MORGANTOWN — Monongalia County Schools will begin administering COVID booster shots to its employees in two separate clinics next month, Deputy Schools Superintendent Donna Talerico said.
More than 800 doses will be given during the two clinics, which will be Nov. 9 and Nov. 18, she told Board of Education members Tuesday.
The staffers will roll up their sleeves after registering earlier, she said.
“Our employees want this and we want this,” Talerico said. “This is something we need to do.”
Speaking during his regular briefing Friday, Gov. Jim Justice, meanwhile, said getting vaccinated in general for the contagion should be a matter of course.
“We do not have a high enough population that is completely vaccinated to really, really slow this thing down,” the governor said.
Today, just 41% of the Mountain State’s 1.8 million residents are fully vaccinated, according to the Centers for Disease Control and Prevention.
That’s opposed to the 57.5% showing nationwide, the CDC said.
In Monongalia County, Talerico said the district is prepared to act the second the CDC and Food and Drug Administration give the official go for children ages 5-11 to receive the shot.
Until that happens, a kind of pandemic status quo will be maintained in the district’s buildings both she and Superintendent Eddie Campbell Jr. said.

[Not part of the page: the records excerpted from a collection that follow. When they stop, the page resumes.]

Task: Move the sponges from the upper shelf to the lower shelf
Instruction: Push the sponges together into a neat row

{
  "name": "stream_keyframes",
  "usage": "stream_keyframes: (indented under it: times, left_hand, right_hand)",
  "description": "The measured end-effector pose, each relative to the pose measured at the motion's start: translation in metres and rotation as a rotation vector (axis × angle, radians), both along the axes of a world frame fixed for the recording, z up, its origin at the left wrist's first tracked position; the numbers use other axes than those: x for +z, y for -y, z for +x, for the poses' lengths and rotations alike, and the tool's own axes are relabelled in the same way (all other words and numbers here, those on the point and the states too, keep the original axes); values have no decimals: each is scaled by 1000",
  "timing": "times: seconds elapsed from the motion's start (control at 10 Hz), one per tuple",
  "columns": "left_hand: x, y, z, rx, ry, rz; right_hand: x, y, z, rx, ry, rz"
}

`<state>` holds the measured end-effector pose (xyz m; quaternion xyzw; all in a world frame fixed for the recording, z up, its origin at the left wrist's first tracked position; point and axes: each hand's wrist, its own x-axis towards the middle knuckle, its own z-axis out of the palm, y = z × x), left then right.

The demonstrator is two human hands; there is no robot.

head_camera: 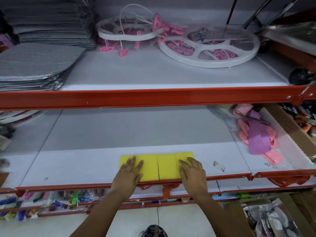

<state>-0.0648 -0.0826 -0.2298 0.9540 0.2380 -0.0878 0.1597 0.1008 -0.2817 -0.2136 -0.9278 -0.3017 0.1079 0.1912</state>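
1. The yellow sponges are already down on the lower shelf, lined up side by side at its front edge. I count at least two, with a seam just left of centre; a fainter line further right might be a third, can't say for sure.

2. Both hands are flat on top of them. The left hand lies on the left sponge, fingers spread and pointing toward the back. The right hand covers the right end of the row. Neither grip is closed on anything: open palms pressing down, nothing pinched.

3. So relative to the grip, the sponges are directly under the palms and fingers, with the bare middle of the row showing between the two hands.

4. My read is that this is the tidy-up bit: squaring the row. To do it well I'd keep the palms flat, press lightly (foam squashes and springs back crooked) and nudge both ends inward so the seams close and the front faces sit flush with the red rail.

5. Up beyond the fingers, the upper shelf shows no yellow sponges. There are only round white peg hangers and a stack of grey mats, so the moving looks basically done.

6. Off to the right of the right hand there's a pile of pink and purple cloths, well clear.
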Motion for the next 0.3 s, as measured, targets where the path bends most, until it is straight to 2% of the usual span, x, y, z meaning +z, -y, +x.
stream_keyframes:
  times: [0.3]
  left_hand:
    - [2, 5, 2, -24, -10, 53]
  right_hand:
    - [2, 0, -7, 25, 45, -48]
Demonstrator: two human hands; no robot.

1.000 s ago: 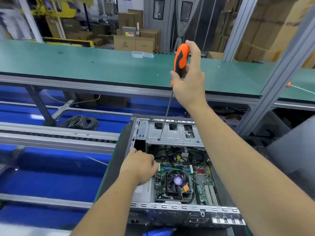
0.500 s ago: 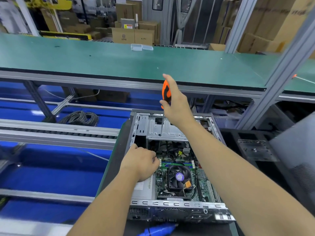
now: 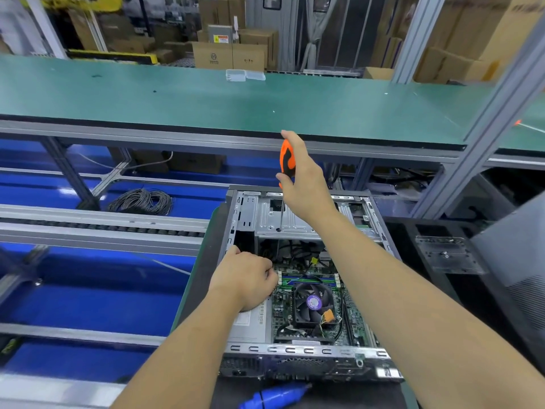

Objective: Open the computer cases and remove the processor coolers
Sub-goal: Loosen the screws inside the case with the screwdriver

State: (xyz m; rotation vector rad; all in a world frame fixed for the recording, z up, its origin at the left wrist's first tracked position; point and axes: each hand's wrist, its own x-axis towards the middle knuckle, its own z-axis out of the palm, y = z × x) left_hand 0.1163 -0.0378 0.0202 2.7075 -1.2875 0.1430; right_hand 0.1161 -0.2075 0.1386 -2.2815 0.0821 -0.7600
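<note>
An open computer case (image 3: 298, 351) lies flat in front of me, its motherboard exposed. The black processor cooler fan (image 3: 313, 305) with a purple hub sits in the middle of the board. My right hand (image 3: 303, 178) holds an orange-and-black screwdriver (image 3: 286, 157) upright, its tip resting on the silver drive cage (image 3: 274, 219) at the far end. My left hand (image 3: 247, 278), fingers curled, rests inside the case left of the cooler, above the grey power supply (image 3: 250, 326); whether it holds anything is hidden.
A blue tool (image 3: 274, 395) lies at the case's near edge. A removed side panel (image 3: 448, 255) lies to the right. A green bench (image 3: 206, 98) runs across behind. Blue conveyor trays and a cable coil (image 3: 141, 200) lie to the left.
My right hand has lowered the screwdriver from high above the case down onto the drive cage. The left hand has stayed in place.
</note>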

Which means masks, Campbell said.
That’s at the recommendation of Dr. Lee B. Smith, Mon’s health officer.
Just as Campbell consults daily with the health officer, Smith regularly looks in on the Harvard metric map which West Virginia was using early on in the pandemic.
The state eventually retooled a homegrown version of that map, which is hosted and maintained by the West Virginia Department of Health and Human Services.
Currently, that means a tale of two hues in Mon County, Campbell said.
The DHHR map shows the county in the green, while the Harvard map has Mon sitting in red.
“Dr. Smith says we’re just not there,” Campbell said. The superintendent, in turn, told Mon’s BOE the mask mandate will need to stay – for a little while longer, at least.
“We think that we’re managing COVID in our schools extremely well,” the superintendent said.
“We just want to ask for more patience from our community,” he continued.
“Keeping the masks on right now is the best thing to do.”